Tuve que contestarle que no.
— Pero eres Ana Klein.
Hubiese querido contestarle que sí.
— Ana Klein era mi analista. Se fue a Buenos Aires
y me dejó... me dejó con un doctor... Pero yo sigo pensando en ella. No sé si
habrá regresado.
— Creo que no la conozco.
— Se parecía mucho a ti. Por eso pensé... Le
gustaba mucho la poesía. Yo entonces quería ser escritor.
— No soy Ana Klein, pero me alegro de haberte
conocido —le dije.
Se quedó mirándome desde lejos hasta que se fue
perdiendo entre la gente que daba vueltas sin ton ni son. Cuando entré en la
sala de conferencias volteé pero ya no lo vi más.

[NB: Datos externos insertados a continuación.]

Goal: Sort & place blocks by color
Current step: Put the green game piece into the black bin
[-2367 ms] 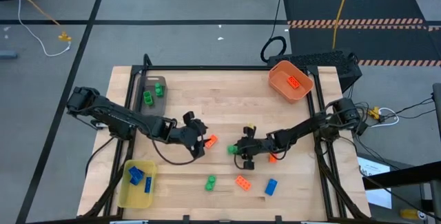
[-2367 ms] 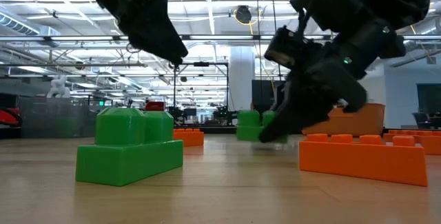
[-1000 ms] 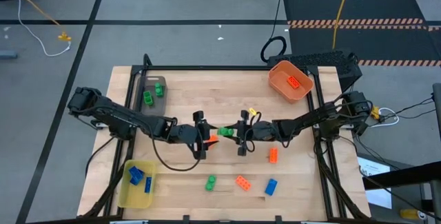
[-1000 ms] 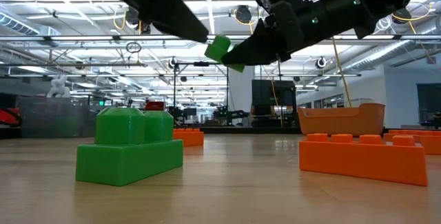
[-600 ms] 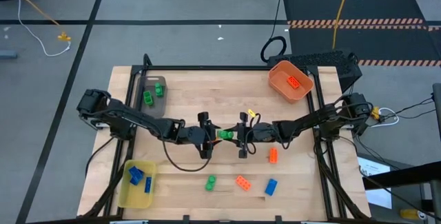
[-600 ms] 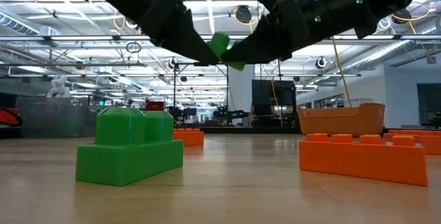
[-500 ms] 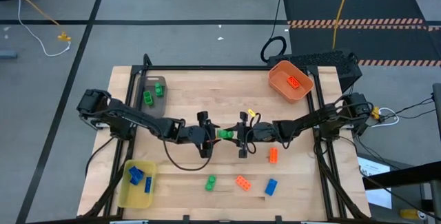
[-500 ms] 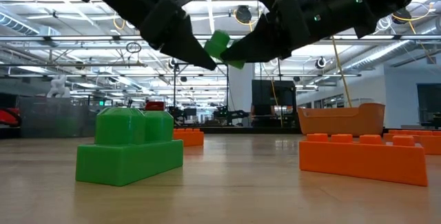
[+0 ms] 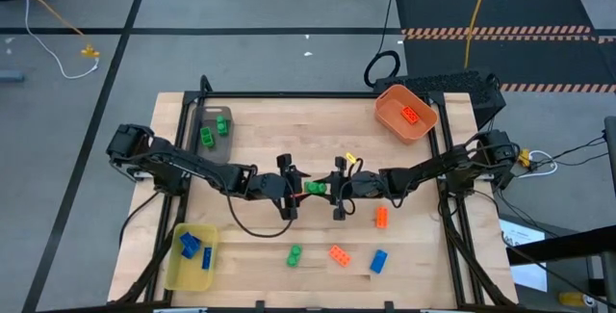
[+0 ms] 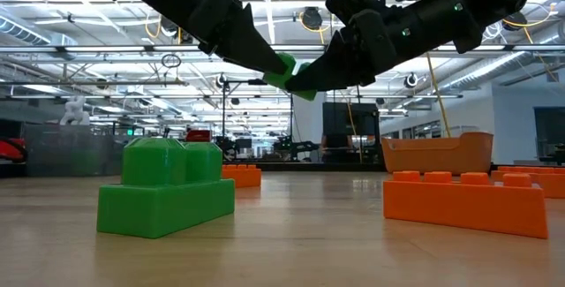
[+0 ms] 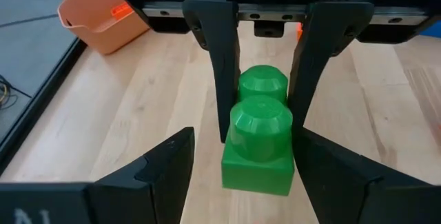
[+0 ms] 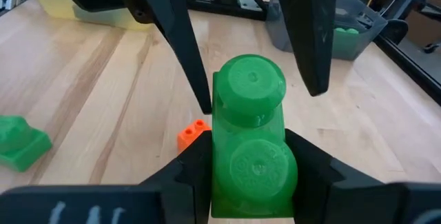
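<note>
A green two-stud block (image 11: pixel 258 138) hangs in the air above the middle of the table, with my right gripper (image 9: pixel 331 188) shut on it. My left gripper (image 9: pixel 295 186) faces it from the table's left and is open. Its fingers (image 11: pixel 162 172) stand on either side of the block's free end. Loose blocks lie on the near part of the table: an orange one (image 9: pixel 381 217), a green one (image 9: pixel 294 254), another orange one (image 9: pixel 338 254) and a blue one (image 9: pixel 377 261). A small orange block (image 12: pixel 192 135) lies under the grippers. My right gripper pinches the green block's two long sides (image 12: pixel 220 162) between its fingers, at the end toward the table's right. The fingers come nearly level from the right and lie along the block. The block is lifted clear of the table, studs up, slightly tilted. Whether my left gripper touches the block, I cannot tell.
A grey bin (image 9: pixel 214 130) with green blocks stands at the far left. A yellow bin (image 9: pixel 192 253) with blue blocks stands at the near left. An orange bin (image 9: pixel 390 120) holding an orange block stands at the far right. Bare wood lies between them.
My left gripper has moved toward the table's right and a little down, bringing its open fingers around the free end of the green block. My right gripper has kept the block still in the air.
</note>
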### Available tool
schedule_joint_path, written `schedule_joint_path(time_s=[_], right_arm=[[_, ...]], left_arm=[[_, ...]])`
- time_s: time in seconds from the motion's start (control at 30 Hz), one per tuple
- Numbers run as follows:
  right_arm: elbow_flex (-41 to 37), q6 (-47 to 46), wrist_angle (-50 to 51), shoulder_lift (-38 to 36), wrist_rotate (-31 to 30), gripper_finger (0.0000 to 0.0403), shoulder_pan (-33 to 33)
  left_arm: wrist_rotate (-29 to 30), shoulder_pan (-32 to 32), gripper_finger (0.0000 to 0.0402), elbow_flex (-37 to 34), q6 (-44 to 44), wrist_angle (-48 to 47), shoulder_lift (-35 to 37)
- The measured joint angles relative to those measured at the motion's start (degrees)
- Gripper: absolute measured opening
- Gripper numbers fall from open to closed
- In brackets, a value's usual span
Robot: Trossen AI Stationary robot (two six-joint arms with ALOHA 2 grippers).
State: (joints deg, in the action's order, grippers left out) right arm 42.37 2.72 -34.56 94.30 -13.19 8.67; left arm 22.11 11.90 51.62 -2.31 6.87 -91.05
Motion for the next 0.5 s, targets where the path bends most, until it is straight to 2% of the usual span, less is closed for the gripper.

Pienso ahora que si le hubiese dicho que sí a todas
sus preguntas —y total, qué diferencia hay entre un consultorio en la Plaza La
Estrella o en la Avenida Agustín Codazzi—, el diálogo hubiese seguido otros
derroteros. Si me había tomado por ella con tal convicción, era porque no podía
diferenciar bien su imagen y yo hubiera podido convencerlo de que era Ana
Klein, su Ana, la Ana que vivía en su corazón, y simular un reencuentro. Decirle
que nunca me había ido, o que sí me había ido pero la nostalgia por Caracas me
había regresado. Y adjudicar al paso del tiempo las incongruencias de mi
relato, las lagunas de mi memoria y el sentido de lo que había sido nuestra
relación. ¿Y cuál había sido, en verdad? De haber aceptado el simulacro,
hubiese conocido los misterios de la misma, si es que los había. Hubiera sabido
si nos habíamos amado, o si yo había escenificado una antigua relación para él,
o si nada, en realidad, había sucedido más allá del enamoramiento de un joven
por una mujer madura y extranjera. Pero no soy capaz de ese tipo de juegos, y
preferí dejarlo en la tristeza de no haber encontrado a su verdadera Ana Klein.
En cuanto a ella, nunca sabrá de este encuentro, y
le hubiera dado una gran alegría saberlo cuando esté en su consultorio de
Buenos Aires esperando al hombre de negocios de las 8.10, a la viuda del milico
de las 7.20, y seguramente la adolescente de las 6.30 haya dejado de malgastar
la plata de las sesiones, y la estudiante de psicoterapia haya tocado el timbre
con una cajita de pastas en la mano para decirle que por la situación económica
no podrá continuar con la supervisión. Pero Ana Klein es una psicoanalista con
experiencia y no se angustiará por las interrupciones.